I wrote my last post about a week ago. Things have changed for me in the past week, but I still published it because I feel the ideas in the post have value.

I'm still talking to Guys A and B (lets call them JB and IM, from now on), but I am feeling much more for one than the other. JB hasn't returned from his trip to Indiana, so we're still only talked, but I've actually got to meet IM and see him in his comfort zone. I've met his parents, but invited to their Christmas.

Like I'm new to dating multiple people, I'm new to to concept of having to choose between guys.

I can't see a long term future with JB. Our beliefs are very different, I'm agnostic and he's a devote Christian. And while he says he values my opinions and thinks it's going to make for good conversations, I really can believe that it would be that easy . Even if he doesn't judge me, I feel that some of his friends will and his family. I can't pretend to be something I'm not, and I don't want to have to hide any aspect of myself.
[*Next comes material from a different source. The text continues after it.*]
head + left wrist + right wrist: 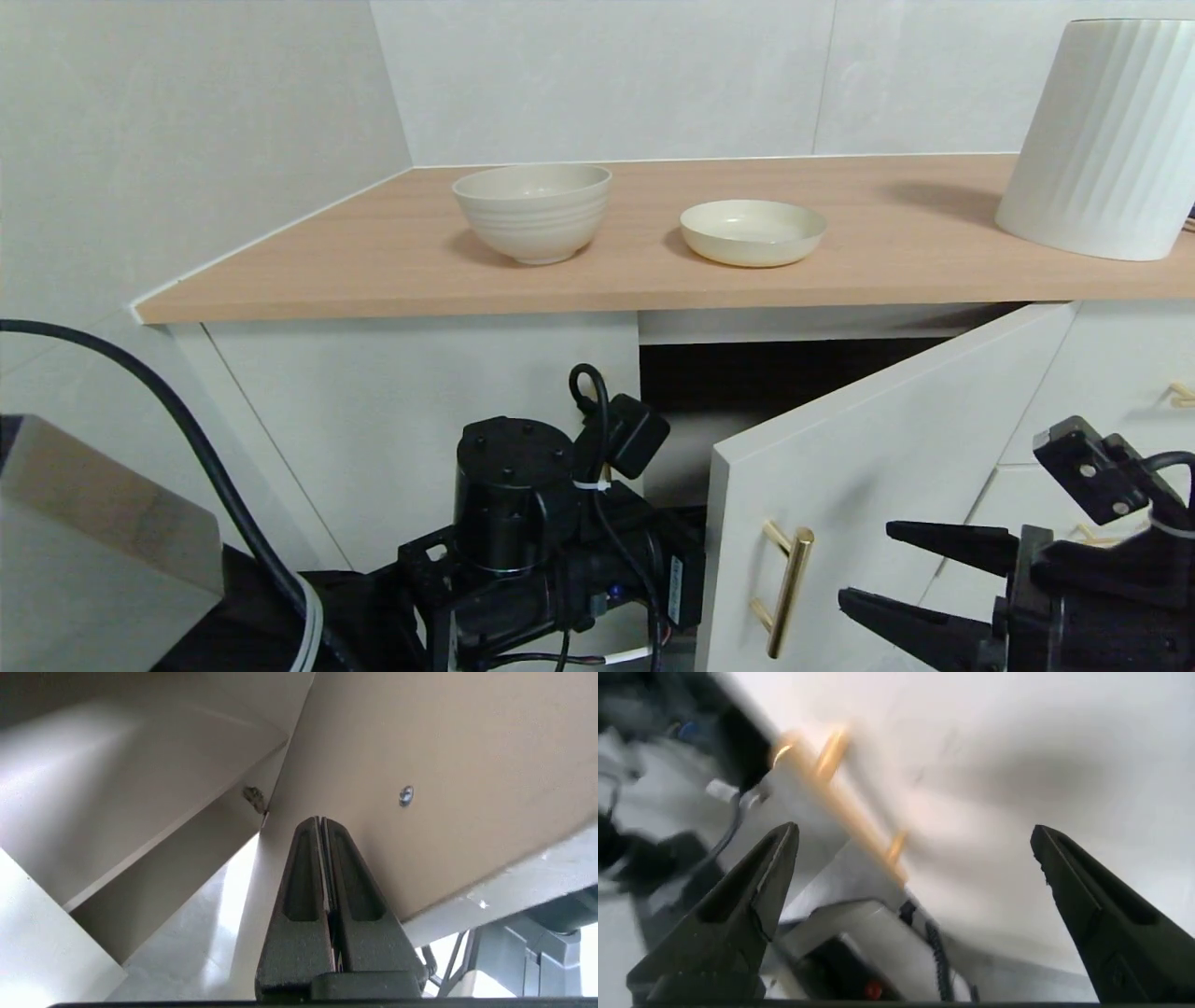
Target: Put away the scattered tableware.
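While your left gripper (pixel 320 833) is pinched together, your right gripper (pixel 864 564) gapes; the ribbed cream bowl (pixel 532 211) sits nine o'clock of the shallow cream dish (pixel 752 232).

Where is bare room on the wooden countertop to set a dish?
Widest bare stretch of wooden countertop: between the shallow cream plate and the tall white fluted container. Also left of the beige ribbed bowl. Tighter between bowl and plate.

Bowl (pixel 532 211) sits on the countertop (pixel 373 263), shallow dish (pixel 752 231) at its three o'clock, ribbed container (pixel 1106 140) beyond at two o'clock; below the dish, at six, the open cabinet door (pixel 887 448).
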Tool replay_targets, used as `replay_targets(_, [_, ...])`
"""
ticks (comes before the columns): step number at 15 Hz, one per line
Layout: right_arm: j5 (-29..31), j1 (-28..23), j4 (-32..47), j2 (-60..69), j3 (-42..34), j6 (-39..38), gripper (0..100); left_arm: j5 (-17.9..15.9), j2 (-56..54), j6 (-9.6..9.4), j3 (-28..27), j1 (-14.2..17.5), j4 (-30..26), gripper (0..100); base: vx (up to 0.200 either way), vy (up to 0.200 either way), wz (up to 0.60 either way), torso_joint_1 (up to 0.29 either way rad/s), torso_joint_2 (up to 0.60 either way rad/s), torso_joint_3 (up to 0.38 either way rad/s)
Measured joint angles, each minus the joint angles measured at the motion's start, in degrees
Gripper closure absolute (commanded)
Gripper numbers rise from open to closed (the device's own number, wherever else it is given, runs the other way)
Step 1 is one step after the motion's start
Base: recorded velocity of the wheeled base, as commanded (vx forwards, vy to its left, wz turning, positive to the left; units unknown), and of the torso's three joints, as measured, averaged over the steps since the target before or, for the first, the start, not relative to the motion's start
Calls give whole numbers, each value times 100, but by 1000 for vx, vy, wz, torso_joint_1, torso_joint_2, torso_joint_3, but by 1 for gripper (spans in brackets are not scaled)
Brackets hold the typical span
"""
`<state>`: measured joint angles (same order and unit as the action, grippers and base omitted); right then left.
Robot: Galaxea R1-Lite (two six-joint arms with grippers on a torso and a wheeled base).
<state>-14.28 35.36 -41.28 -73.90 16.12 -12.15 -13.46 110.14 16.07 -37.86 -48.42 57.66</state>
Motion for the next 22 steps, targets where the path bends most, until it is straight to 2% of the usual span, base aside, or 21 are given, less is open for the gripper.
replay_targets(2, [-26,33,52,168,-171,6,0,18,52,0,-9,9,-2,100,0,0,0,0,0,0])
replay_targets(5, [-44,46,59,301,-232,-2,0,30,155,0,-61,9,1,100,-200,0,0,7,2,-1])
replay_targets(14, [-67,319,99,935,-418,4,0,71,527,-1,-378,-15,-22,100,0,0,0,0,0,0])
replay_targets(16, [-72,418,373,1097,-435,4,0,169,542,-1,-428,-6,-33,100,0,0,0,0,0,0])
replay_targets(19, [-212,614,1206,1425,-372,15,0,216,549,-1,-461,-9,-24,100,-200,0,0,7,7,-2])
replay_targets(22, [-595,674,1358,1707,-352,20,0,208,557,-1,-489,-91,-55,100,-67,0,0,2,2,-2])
We've already talked about sex and previous relationship. I look forward to having sex with my boyfriend, sharing that experience with him. In my view point sex isn't something that you should be ashamed of, it's just another aspect of life. JB regrets loosing his virginity and wants to remain abstinent until he finds a wife. I completely respect his decision, but it shows a serious clash in our opinions that can create tensions in a relationship, I don't want to become a regret if things didn't work out.
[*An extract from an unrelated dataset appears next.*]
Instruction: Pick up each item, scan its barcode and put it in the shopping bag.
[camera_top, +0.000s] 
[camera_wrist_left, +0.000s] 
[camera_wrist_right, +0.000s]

IM has an amazing passion for music. I have a wide taste in musical genres and while my tastes vary I don't have any real knowledge of the classics. IM does and his is enthusiastic to teach me. It's great that we can share that with each other. I like that he will just think of this perfect song that I have to hear. He's a normal guy and it's comforting. I can see him at family gathering and hanging out with my friends and there being no awkwardness.

His biggest issue is that he was cheated on by a previous girlfriend and the jealousy has already reared it's head. I truly hope that consistency, patience and honesty will help reassure him that if we take our relationship to the next level I am someone that he can trust.

Now I just have to approach this honestly.